時々気紛れに文化講演会の様な行事に足が向く。
目白台図書館 「知層発掘講座Ⅸ」 佐藤春夫・没後五十年記念講演会
『文京区関口台町の邸に住まいして』
日時 : 5月24日(土)午後2時~3時30分
内容 : 佐藤春夫その人、関口台町で過ごした37年の足跡
講師 : 辻本雄一氏(新宮市立佐藤春夫記念館館長)
文学には無縁の当管理人が出掛ける気になったのは、春夫が区歌の作詞をしていること、彼の没後50年に因んで区歌を歌ったこと、古い知人(生きていれば百何歳)から春夫との交流を聴かされていたことによる。
講師は丁寧な史料を用意してくれていて、これは今後活用できそうだ。興味深い事実を幾つか教えられた。春夫は生涯4人の妻を持ったらしいが、最も有名な、本命にして最後の夫人千代の前の3人目の夫人は秋田出身の芸者だったという。小田中タミというその女性とは約6年間の婚姻期間であった。その前から春夫は千代に思いを寄せていたというから、大した強者だ。
春夫の文学作品など一つも読んだことが無かった。かの有名な「秋刀魚の歌」を今日初めて“全文”読んだ。講師の朗読を聴きながら。秋の味覚を讃える歌だとばかり思っていたが、全く見当違いであることを知った。千代に寄せる想いを詠んだのだった。
その中に、“(女の児は)父ならぬ男にさんまの腸(わた)をくれむと言ふ
にあらずや。
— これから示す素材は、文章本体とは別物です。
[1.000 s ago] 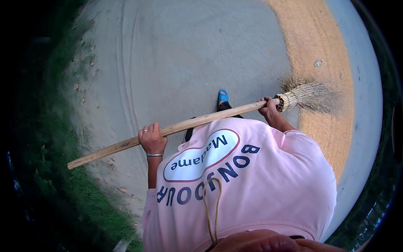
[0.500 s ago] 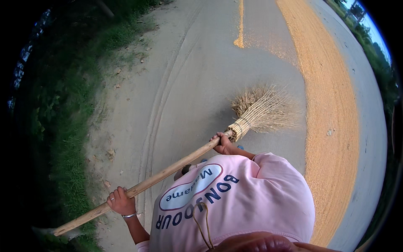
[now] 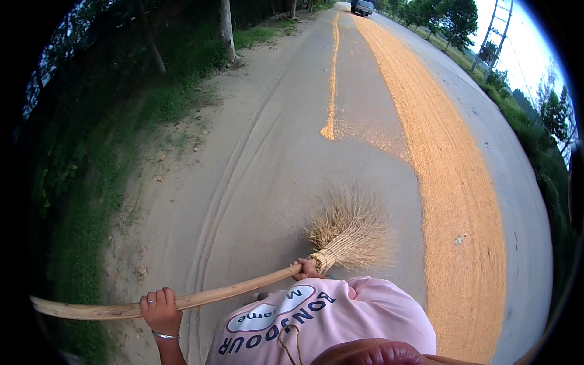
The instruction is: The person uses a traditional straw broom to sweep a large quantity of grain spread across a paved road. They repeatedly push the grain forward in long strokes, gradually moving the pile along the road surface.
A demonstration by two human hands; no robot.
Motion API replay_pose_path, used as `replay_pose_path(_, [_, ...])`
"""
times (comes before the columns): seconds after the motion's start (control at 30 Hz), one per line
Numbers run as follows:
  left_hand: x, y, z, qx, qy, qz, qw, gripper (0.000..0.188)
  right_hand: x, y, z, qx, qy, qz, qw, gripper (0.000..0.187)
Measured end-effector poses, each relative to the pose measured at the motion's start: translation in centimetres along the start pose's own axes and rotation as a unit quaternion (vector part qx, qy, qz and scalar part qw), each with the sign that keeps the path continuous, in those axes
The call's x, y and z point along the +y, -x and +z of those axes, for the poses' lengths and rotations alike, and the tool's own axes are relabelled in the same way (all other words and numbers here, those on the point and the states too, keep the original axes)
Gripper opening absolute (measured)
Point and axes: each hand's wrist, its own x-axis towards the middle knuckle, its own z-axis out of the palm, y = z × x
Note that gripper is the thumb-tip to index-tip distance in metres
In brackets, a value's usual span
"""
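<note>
A long-handled straw broom (image 3: 344,243) slants across the front of my body, its bristle head fanned out over the grey road surface. My left hand (image 3: 161,311), with a ring and a bracelet, is wrapped round the wooden handle toward its far-left end. Close below the bound bristles, my right hand (image 3: 305,269) grips the same handle; part of it is hidden behind the pink shirt. Beyond the bristles, a thin line of yellow grain (image 3: 333,91) runs up the road, with scattered grains beside its near end.
A wide band of yellow grain (image 3: 453,182) lies along the road to the right. Grass (image 3: 91,316) and tree trunks (image 3: 227,30) border the left side. Far ahead stands a vehicle (image 3: 362,7); a utility pole frame (image 3: 493,39) rises at the right.
The view has tilted up, so the vehicle and trees now show. My hands and the broom appear lower and further left, and the handle lies flatter across the picture.
</note>
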Motion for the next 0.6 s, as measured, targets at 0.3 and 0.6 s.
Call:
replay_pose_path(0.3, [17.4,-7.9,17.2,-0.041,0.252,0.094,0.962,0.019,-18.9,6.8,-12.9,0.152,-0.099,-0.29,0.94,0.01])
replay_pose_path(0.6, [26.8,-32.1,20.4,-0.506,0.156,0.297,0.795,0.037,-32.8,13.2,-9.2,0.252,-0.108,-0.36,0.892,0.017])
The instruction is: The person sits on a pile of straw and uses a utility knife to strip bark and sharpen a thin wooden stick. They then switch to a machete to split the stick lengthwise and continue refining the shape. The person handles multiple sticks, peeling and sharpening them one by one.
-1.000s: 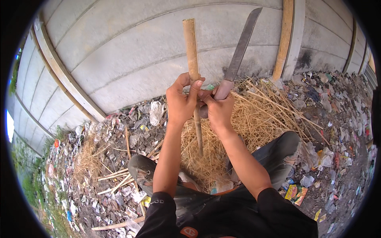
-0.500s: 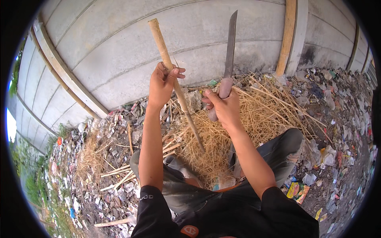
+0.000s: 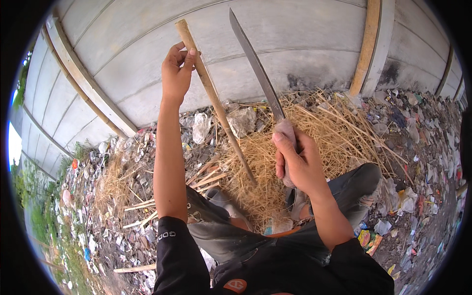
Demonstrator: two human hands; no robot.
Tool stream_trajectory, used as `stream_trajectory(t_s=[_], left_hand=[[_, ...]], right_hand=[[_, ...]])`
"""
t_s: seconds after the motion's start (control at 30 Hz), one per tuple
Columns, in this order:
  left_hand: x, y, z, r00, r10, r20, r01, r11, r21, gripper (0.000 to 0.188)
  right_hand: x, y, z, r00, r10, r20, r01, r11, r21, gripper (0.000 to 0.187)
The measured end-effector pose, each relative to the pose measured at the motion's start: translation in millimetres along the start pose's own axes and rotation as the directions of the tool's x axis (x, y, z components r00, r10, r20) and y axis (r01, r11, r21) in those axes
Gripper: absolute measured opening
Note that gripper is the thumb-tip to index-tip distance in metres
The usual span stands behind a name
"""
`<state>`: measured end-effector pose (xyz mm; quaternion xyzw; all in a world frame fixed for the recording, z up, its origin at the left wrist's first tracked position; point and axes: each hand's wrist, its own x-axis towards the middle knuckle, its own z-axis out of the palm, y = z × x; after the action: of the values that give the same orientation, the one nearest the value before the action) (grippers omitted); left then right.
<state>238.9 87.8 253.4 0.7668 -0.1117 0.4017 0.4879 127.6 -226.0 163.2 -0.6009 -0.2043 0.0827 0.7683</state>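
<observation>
My left hand (image 3: 178, 73) is closed around a bamboo pole (image 3: 216, 102) just below its thick upper end. The pole slants down to the right, and its thin lower end meets the heap of shavings between my legs. A thin strip stands off along the pole's right side. In my right hand (image 3: 301, 160) is a machete (image 3: 259, 69), gripped by its pale, wrapped-looking handle. Its long dark blade points up and to the left, apart from the pole.
Straw-coloured bamboo shavings (image 3: 265, 162) are heaped between my legs and beyond. Split sticks (image 3: 209, 181) lie left of the heap. Scattered litter (image 3: 393, 226) covers the dirt around me. A concrete panel wall (image 3: 314, 29) rises in front, with a wooden post (image 3: 366, 49) against it.
My left hand has slid up the pole and a little left, near its top. My right hand has come down and right, and the machete now tilts left toward the pole.
</observation>
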Motion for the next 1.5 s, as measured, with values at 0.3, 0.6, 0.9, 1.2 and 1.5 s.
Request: stream_trajectory(t_s=[0.3, 0.6, 0.9, 1.2, 1.5], left_hand=[[37.4, 21.0, -17.5, 0.992, 0.115, 0.05, -0.122, 0.979, 0.165, 0.04], [41.6, 20.6, -23.7, 0.992, 0.12, 0.049, -0.128, 0.969, 0.211, 0.042], [39.8, 15.3, -33.5, 0.999, 0.046, 0.022, -0.049, 0.988, 0.148, 0.041], [41.2, 14.8, -39.8, 0.986, 0.165, 0.008, -0.163, 0.961, 0.226, 0.033], [41.0, 18.3, -50.2, 0.986, 0.163, 0.031, -0.164, 0.926, 0.339, 0.038]], right_hand=[[-34.1, -23.7, -8.4, 0.99, 0.078, 0.115, -0.075, 0.997, -0.028, 0.03], [-41.4, -43.6, -1.8, 0.986, 0.092, 0.14, -0.083, 0.994, -0.068, 0.027], [-40.7, -27.3, -0.2, 0.978, 0.129, 0.166, -0.117, 0.99, -0.08, 0.031], [-26.9, -23.2, 2.5, 0.968, 0.153, 0.197, -0.131, 0.984, -0.121, 0.035], [-16.4, 46.2, 18.2, 0.934, 0.272, 0.229, -0.23, 0.954, -0.193, 0.039]])
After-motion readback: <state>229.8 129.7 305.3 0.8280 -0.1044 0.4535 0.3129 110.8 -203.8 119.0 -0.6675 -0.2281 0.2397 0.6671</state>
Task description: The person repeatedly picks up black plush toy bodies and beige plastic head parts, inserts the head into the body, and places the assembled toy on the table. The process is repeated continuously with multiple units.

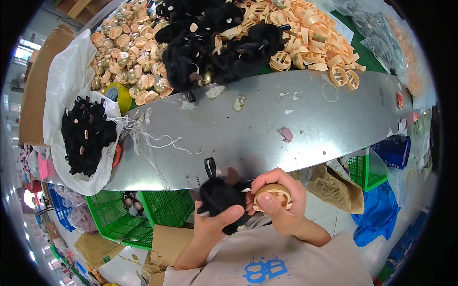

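Observation:
My left hand (212,224) is closed around a small black plush toy (220,196) with brownish ears and a black hanging loop, held at the table's near edge. In my right hand (292,202) is a round peach-coloured plastic shell (279,189), with the thumb pressed over its rim. The shell is close to the toy's right side, where my right fingertips meet the black fur. Whether the shell itself touches the toy is hidden by the fingers.
Across the metal table (214,128) lie black plush toys (191,57), gold-and-peach shells (126,52) and peach strap-like plastic parts (310,38). At left are a white sack (67,66) of black plush pieces, yellow tape (118,95) and white strings (157,143). Green crates (167,207) stand below.

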### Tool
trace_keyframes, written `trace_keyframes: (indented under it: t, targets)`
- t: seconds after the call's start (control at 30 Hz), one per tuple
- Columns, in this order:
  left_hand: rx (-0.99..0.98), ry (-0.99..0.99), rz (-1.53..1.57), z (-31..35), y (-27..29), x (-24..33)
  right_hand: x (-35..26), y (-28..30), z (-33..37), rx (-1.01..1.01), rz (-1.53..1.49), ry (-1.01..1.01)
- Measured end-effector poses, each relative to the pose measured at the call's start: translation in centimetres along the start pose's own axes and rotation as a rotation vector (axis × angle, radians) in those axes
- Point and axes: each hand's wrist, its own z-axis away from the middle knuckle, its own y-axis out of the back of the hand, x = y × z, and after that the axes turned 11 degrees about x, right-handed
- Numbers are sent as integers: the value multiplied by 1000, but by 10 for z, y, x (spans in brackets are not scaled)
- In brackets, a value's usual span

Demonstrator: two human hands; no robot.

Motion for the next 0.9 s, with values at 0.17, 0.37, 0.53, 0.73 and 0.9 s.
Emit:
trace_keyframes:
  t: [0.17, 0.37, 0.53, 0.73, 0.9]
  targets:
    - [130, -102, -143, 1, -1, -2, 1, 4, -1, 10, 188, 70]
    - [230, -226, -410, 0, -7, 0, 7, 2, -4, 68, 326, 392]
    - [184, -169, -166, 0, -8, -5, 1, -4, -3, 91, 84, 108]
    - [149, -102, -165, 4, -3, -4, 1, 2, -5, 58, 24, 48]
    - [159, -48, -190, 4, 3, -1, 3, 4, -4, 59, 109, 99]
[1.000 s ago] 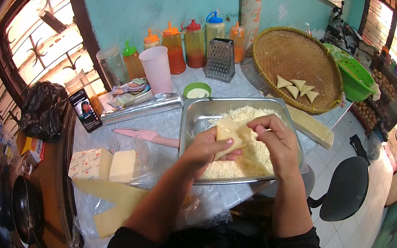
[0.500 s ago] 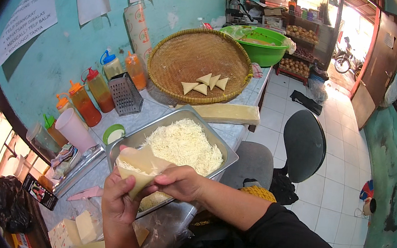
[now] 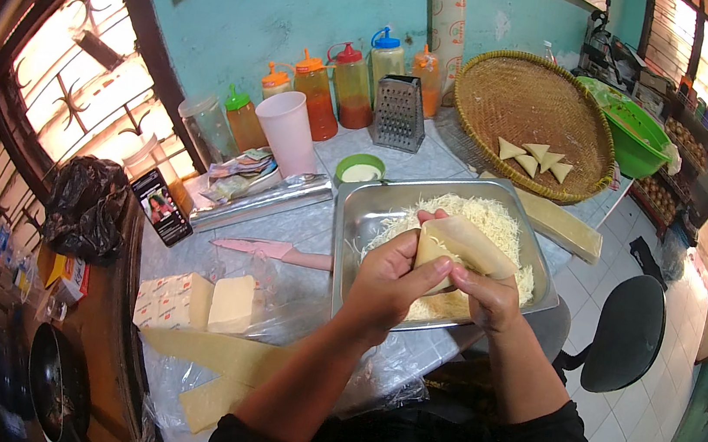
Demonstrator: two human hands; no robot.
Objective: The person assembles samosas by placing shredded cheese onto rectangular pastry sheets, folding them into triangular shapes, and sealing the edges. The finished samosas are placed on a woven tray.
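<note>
Both of my hands are closed round a thin pastry wrapper (image 3: 476, 242) folded into a pocket, held above the near part of a metal tray (image 3: 350, 212). Bits of grated cheese show at the pocket's opening. My left hand (image 3: 394, 271) grips its left side, thumb across the front. My right hand (image 3: 490, 299) pinches the lower right edge, its thumb almost meeting the left one. Beneath lies a heap of grated cheese (image 3: 482, 211) in the tray. Several folded triangular pastries (image 3: 528, 161) rest on a round woven tray (image 3: 534, 93) beyond.
A stack of wrappers (image 3: 558, 227) lies right of the tray. A pink knife (image 3: 280, 252), cheese blocks (image 3: 188, 300) and pastry sheets (image 3: 221, 354) lie to the left. Behind stand a box grater (image 3: 400, 113), a green bowl (image 3: 360, 169), a pink cup (image 3: 288, 133) and sauce bottles (image 3: 353, 90).
My view has swung left, so the table shifts rightward in the picture. The pocket's wide opening has narrowed, with the wrapper's flap now lying over most of the cheese inside.
</note>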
”
なるくだりがある。
講師によれば、ここの解釈は難しく、(女の児は)“腸(わた)をくれ”と言っているとも、“腸(わた)をあげる”と言っているとも取れるのだそうだ。
しかし、当管理人的には、“腸(わた)をあげる”と言っているという意味にしか取りようが無い。“腸(わた)をくれ”という解釈は如何にして可能なのか、質問したかったが、時間が無さそうなので我慢した。後で文献に当たってみよう。
余談だが、“秋刀魚”なる表記法は、この歌によって一気に普及したのだそうだ。夏目漱石は“三馬”と書いたそうだ。
(京都の)臨川書店版佐藤春夫全集の別巻第2巻に、春夫の作詞した校歌・社歌・市歌の類が収録されているとのことで、これも貴重な情報だ。ただし、全集出版後、更に二十近い作品が判明したそうで、お膝元とも言うべき和歌山市の市歌も事後に判明したと言う。
これも余談になるが、春夫の子息・方哉(まさや)氏が、2010年8月に駅の線路に突き落とされて死亡したとの話があった。資料ではどこかの大学の学長在任中だった。そう言えば、そんな事件があった。言われなければ二度と思い出さない記憶が蘇った。犯人は精神異常とかで、不起訴になったとのことだ。
春夫は、“方哉は日本一のせがれなり”と親ばかぶりを見せていたそうだ。